The data from each study include the acquired images and all data associated with the project’s behavioral
battery. Manual and automated quality control procedures based on existing HCP methods are executed to
generate quality metrics that are published with the data. A standardized set of pipelines are then run in order
to produce minimally preprocessed data that is fully harmonized with the other data sets in the CCF database.
A third aim is to maintain the existing data repository infrastructure for Human Connectome Data and expand it
to include connectome data from other research laboratories that are funded under the Connectomes Related
to Human Diseases program. Together, these three aims enable the CCF to serve a central hub for
connectomics data aggregation and harmonization. The CCF’s suite of harmonization services from data
acquisition through data sharing ensure an unprecedented level of compatibility across data sets.

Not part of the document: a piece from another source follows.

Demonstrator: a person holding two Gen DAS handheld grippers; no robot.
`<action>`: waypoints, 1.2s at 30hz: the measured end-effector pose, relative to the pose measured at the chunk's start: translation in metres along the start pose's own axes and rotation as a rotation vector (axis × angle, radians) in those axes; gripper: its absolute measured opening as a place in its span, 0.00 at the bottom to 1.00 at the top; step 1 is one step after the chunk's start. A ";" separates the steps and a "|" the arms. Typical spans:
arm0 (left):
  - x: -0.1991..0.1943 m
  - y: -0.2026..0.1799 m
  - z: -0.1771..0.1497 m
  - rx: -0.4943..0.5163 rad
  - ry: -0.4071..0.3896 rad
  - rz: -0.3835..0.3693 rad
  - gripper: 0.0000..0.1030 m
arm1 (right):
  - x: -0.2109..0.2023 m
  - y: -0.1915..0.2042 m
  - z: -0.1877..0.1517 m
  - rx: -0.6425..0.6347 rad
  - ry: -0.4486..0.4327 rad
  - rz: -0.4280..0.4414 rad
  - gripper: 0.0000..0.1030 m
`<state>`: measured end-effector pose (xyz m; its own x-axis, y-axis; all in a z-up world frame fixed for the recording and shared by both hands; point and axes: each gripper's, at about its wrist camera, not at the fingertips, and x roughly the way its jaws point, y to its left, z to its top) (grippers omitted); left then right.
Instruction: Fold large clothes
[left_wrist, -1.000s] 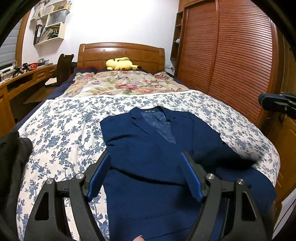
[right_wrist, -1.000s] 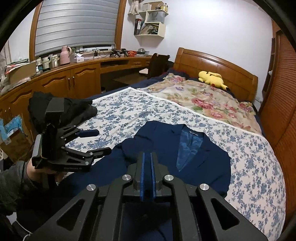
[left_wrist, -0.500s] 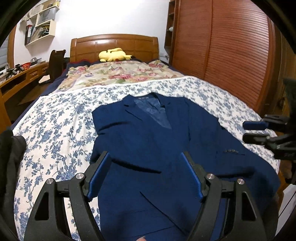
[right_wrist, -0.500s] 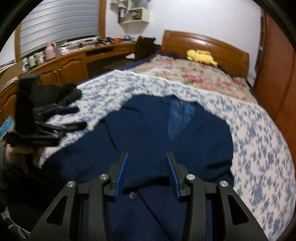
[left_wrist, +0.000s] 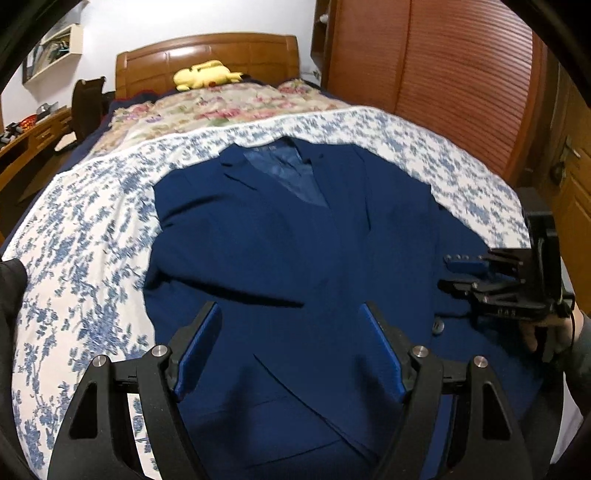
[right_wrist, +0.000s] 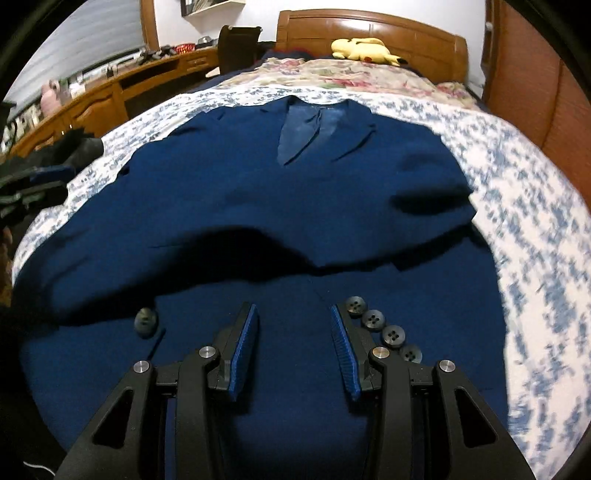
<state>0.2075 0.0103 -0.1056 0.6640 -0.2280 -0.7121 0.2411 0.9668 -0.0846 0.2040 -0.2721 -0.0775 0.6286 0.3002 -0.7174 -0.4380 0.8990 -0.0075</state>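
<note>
A navy suit jacket (left_wrist: 280, 236) lies face up on the bed, collar toward the headboard, a sleeve folded across its front. It also fills the right wrist view (right_wrist: 295, 192). My left gripper (left_wrist: 291, 314) is open and empty, hovering over the jacket's lower front. My right gripper (right_wrist: 293, 314) is open and empty, low over the sleeve cuff, beside several cuff buttons (right_wrist: 382, 326). The right gripper also shows at the right edge of the left wrist view (left_wrist: 458, 273).
The bed has a blue floral sheet (left_wrist: 81, 236) and a flowered quilt (left_wrist: 221, 107) near the wooden headboard (left_wrist: 207, 55). A yellow plush toy (left_wrist: 207, 74) lies by the headboard. Dark clothes (right_wrist: 55, 155) lie at the left edge. A wooden wardrobe (left_wrist: 443, 74) stands on the right, a desk (right_wrist: 129, 77) on the left.
My right gripper opened from shut and dropped close over the sleeve cuff. Both grippers moved forward and lower over the jacket. The jacket's right side has spread out flat.
</note>
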 end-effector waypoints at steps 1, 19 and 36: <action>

The
resulting database enables the scientific community to conduct novel analyses to better understand brain
function in health and disease.

## Key facts

- **NIH application ID:** 9964050
- **Project number:** 1R24MH122820-01
- **Recipient organization:** WASHINGTON UNIVERSITY
- **Principal Investigator:** Daniel Scott Marcus
- **Activity code:** R24 (R01, R21, SBIR, etc.)
- **Funding institute:** NIH
- **Fiscal year:** 2020
- **Award amount:** $1,304,218
- **Award type:** 1
- **Project period:** 2020-04-15 → 2024-01-31

## Primary source

NIH RePORTER: https://reporter.nih.gov/project-details/9964050

## Citation

> US National Institutes of Health, RePORTER application 9964050, Connectome Coordination Facility II (1R24MH122820-01). Retrieved via AI Analytics 2026-05-22 from https://api.ai-analytics.org/grant/nih/9964050. Licensed CC0.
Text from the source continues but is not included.